- The problem
Please output the listing below character for character and omit the images.

- Data shown
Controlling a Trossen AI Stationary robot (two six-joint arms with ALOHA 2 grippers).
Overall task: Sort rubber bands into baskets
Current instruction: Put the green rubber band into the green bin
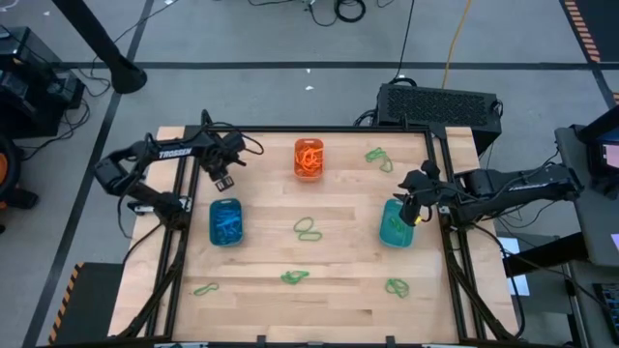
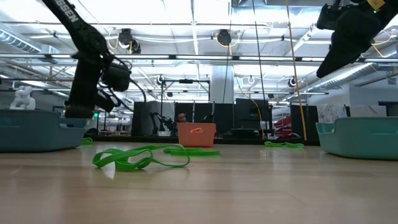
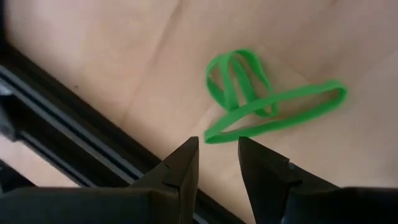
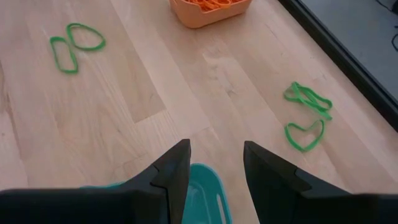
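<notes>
Teal basket (image 1: pixel 396 224): near the desk's (image 1: pixel 319 290) right edge, directly beneath my right end effector (image 1: pixel 414 207), fingers spread and empty. Green rubber bands (image 1: pixel 309 228): loose mid-desk. Orange basket (image 1: pixel 309 159): far edge. Left end effector (image 1: pixel 222 177): beyond the blue basket (image 1: pixel 225 221), fingers slightly parted.

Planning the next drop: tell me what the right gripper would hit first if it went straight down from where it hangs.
The teal-green basket. The right gripper, fingers open and empty, hangs over that basket's rim, so it would probably meet the rim or the inside first. How high it hangs above is unclear.
</notes>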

- Written answer
Controlling a Trossen AI Stationary robot (two six-joint arms with ALOHA 2 grippers).
Overall task: Sort rubber bands into baskets
Current instruction: Put the green rubber band into the green bin
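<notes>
Teal basket (image 1: pixel 396 224): near the desk's (image 1: pixel 319 290) right edge, directly beneath my right end effector (image 1: pixel 414 207), fingers spread and empty. Green rubber bands (image 1: pixel 309 228): loose mid-desk. Orange basket (image 1: pixel 309 159): far edge. Left end effector (image 1: pixel 222 177): beyond the blue basket (image 1: pixel 225 221), fingers slightly parted.

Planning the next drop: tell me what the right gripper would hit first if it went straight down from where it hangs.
The teal-green basket. The right gripper, fingers open and empty, hangs over that basket's rim, so it would probably meet the rim or the inside first. How high it hangs above is unclear.
</notes>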

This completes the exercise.